Preparing for Prosperity in 2011- Quick Hoppin’ John
Hoppin’ John is this southerner’s love. It’s a perfect dish showcasing rice from my native South Carolina and one of the sweetest looking legumes there is, the black-eyed pea.
You can see why it’s called a black-eye immediately. This legume has a slightly nutty taste and this particular rice and bean dish has special powers.
Yep. Everyone in my household has to have at least a spoonful, to insure prosperity in the New Year. This particular dish should be eaten, dare I say it, weekly because who can’t use more prosperity?
The problem comes with all classic bean/legume dishes; you have to plan to have them. Dried beans are inexpensive and keep for a pretty long time so they should be in your pantry. Canned beans taste horrible, so while I do have them, I’m gravitating away from buying any more because I’ve also got a pressure cooker. That let’s me decide in less than an hour before eating when legumes sound like a good idea and I can take even the longest cooking legume, garbanzo beans, and still have them cooked in about 45 minutes.
That said, there’s a great offering in most produce sections of the grocer and that’s fresh black-eyed peas. These serve as the base of my Quick Hoppin’ Johns and let’s you control both the taste and the texture of your peas, a problem whenever canned peas are in the mix.
The problem with beans and rice is how to prepare them. There are two schools of thought and they can be just as controversial as whether to eat the center of the Oreo first or take it as it comes. Should the black-eyed peas and rice be served as a mix or separate? You know, the black-eyed peas ladled over the rice.

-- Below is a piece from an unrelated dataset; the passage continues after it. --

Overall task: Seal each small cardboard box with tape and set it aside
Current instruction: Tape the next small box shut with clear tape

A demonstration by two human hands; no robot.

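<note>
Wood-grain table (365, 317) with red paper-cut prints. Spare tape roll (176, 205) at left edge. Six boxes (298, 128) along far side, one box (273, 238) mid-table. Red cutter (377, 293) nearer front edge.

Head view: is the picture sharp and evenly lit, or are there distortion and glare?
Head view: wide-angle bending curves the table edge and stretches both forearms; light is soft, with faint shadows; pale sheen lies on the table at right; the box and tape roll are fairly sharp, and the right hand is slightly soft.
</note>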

I’m decidedly in the camp that believes Hoppin’John should be served with the rice and black-eyed peas mixed together.
Hoppin’ John serves 8
2 c. long grain rice
3 c. water
4 t. olive oil
36 oz. of fresh black-eyed peas (look in your produce section)
2 bay leaves
9 c. water
1/2 t. celery seed
4 garlic cloves, rough chopped
1 bell pepper, diced
1 onion, chopped
2 T. olive oil
1 Rooster Spur or other hot pepper, minced (wear gloves)
For the rice: Place oil in pan on medium heat. Heat the oil until it begins to glisten. Add the rice to the pot. Stir for 3 minutes (the rice should be translucent). Add water and bring to a boil. Occasionally, lift the pan and swirl contents. Reduce heat to low for 15 minutes. Then turn off the heat and wait another 15 minutes, no lifting the lid to peak.
For the black-eyed peas: Cover peas in a dutch oven with water. Add bay leaves, celery seed, and allspice. Bring to a boil. Reduce heat and cook for another 15 minutes (up to 20 minutes if you like a softer pea) at low boil. Drain peas and reserve cooking liquid.
Add 2 T. of olive oil to a dry dutch oven over medium heat. Heat oil until golden then add onion and cook until translucent, about 5 minutes. Add bell pepper and continue cooking for another 2 minutes. Add garlic and cook for another minute. Add hot pepper. Stir pot. Add salt to taste. Add hickory smoke seasoning, peas and rice. Mix to incorporate. This will create distinctly separate grains of rice and a firm/dry Hoppin’ John. Add half a cup at a time of reserved cooking liquid if desired. Mix to incorporate all of the liquid into the grains and peas.